Der Nachrichtensender CNN sprach nach dem Tod von Prince von der „Kill Pill“, der „Killer-Pille“, die auf Rezept, aber auch illegal auf der Straße oder online zu bekommen ist. In Europa soll es rund 1,3 Millionen problematische Opioidkonsumenten geben. Der Teenie, der noch etwas „higher high“ werden möchte, ist genauso bedroht wie der Sportler, der trotz Schmerzen nicht pausieren möchte.

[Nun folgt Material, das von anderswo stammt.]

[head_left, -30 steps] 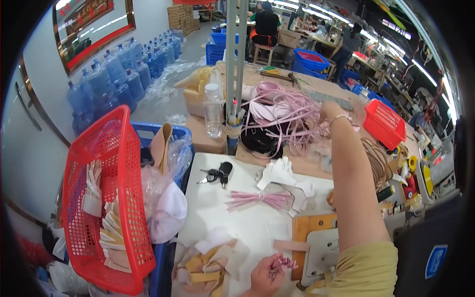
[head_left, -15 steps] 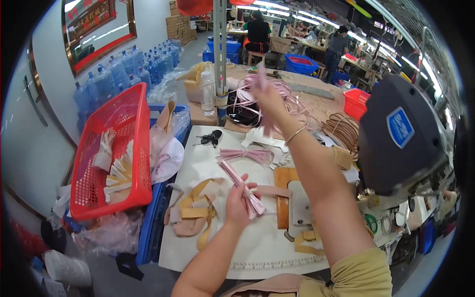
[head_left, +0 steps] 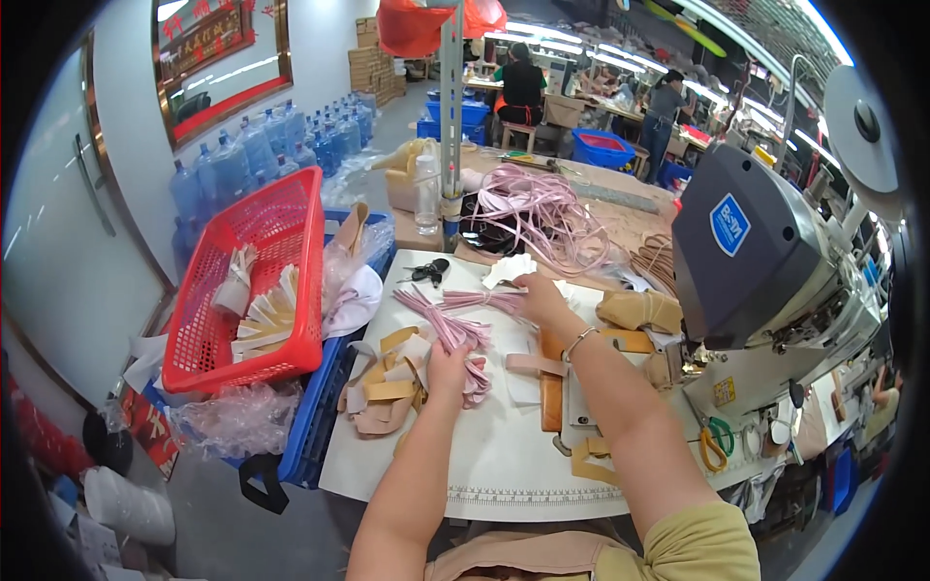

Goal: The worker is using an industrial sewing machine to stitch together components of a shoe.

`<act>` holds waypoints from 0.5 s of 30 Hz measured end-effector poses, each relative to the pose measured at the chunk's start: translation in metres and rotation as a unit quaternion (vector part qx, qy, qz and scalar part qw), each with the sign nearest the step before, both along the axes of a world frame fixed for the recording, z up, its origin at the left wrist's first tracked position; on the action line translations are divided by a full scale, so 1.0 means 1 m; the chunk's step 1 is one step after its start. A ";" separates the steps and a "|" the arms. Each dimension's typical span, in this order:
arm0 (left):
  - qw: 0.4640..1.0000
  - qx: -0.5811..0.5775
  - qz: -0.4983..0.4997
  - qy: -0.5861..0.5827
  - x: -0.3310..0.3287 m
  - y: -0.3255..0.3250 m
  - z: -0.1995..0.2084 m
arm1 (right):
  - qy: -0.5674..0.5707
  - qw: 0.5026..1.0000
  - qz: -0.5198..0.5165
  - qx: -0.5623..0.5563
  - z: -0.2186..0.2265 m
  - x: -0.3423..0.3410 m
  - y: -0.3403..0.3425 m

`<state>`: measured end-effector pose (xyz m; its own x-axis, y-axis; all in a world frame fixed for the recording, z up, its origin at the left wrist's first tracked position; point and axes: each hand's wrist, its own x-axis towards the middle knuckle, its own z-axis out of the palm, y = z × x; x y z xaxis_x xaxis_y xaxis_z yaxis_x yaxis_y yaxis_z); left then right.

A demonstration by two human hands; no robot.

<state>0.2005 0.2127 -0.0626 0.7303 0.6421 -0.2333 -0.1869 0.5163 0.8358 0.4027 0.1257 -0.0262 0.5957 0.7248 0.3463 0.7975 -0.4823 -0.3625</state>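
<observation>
My left hand (head_left: 449, 370) is closed round a bundle of pink strips (head_left: 451, 327), which fans out beyond and below the fingers. A second pink bundle (head_left: 481, 299) lies across the white table behind it. At that bundle's right end, my right hand (head_left: 544, 298) reaches in with its fingers bent down beside white scraps (head_left: 511, 270); whether they grip anything is hidden. Left of my left hand is a heap of tan and beige strips (head_left: 387, 387). A flat beige strip (head_left: 536, 364) rests near my right wrist, by the sewing machine's brown plate (head_left: 551, 407).
A dark-headed sewing machine (head_left: 736, 242) stands at the right. A red basket (head_left: 310, 281) with pale pieces sits over a blue crate (head_left: 315, 436) at the left. Behind are tangled pink cords (head_left: 542, 208), a metal post (head_left: 450, 116) and a clear bottle (head_left: 426, 198). Black-handled keys (head_left: 426, 271) lie on the table.
My right hand has come down from above the cord pile to the lying pink bundle. The strips in my left hand now form a fuller, spread bundle. The view has shifted slightly.
</observation>
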 end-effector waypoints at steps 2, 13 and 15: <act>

Finanzschwache Abhängige steigen in den Krankenhausmüll, um dort gebrauchte Pflaster zu sammeln und das Fentanyl herauszukochen.
Viele von ihnen spielen dabei so etwas wie Russisch Roulette, denn die meisten kennen die Konzentration nicht. Dabei kann eine Fentanyl-Dosis so klein wie zwei, drei Sandkörner laut Experten bereits tödlich sein. Extrem gefährlich ist die Kombination mit Alkohol und Medikamenten, wie Goosdeel in Brüssel warnte.
Ein einziges Labor kann mit ein paar Kilo Fentanyl halb Europa versorgen. Wie bei anderen sogenannten Designer-Drogen, darunter Cannabinoide und Cathinone, kann man auch bei synthetischen Opioiden wie Fentanyl schon durch leichte Veränderungen der Molekularstruktur neue Derivate produzieren, die von den Drogenkontrollsystemen wegen der „Verkleidung“ lange Zeit nicht erfasst werden. Alleine 2016 wurden acht neue Fentanyle über das EU-Frühwarnsystem gemeldet.
Für die organisierte Kriminalität sind sie deshalb eine sehr attraktive Ware. Es gehe nicht nur darum, „die Gesundheit unserer Bürger zu schützen, sondern auch die enormen Profite zu unterbinden, die mit Drogen erzielt werden und in die Taschen organisierter krimineller Gruppen in Europa und darüber hinaus fließen“, sagte EU-Innenkommissar Dimitris Avramopoulos, der auch auf Verbindungen der Drogenmafia zu Terroristen und Schlepperbanden hinwies.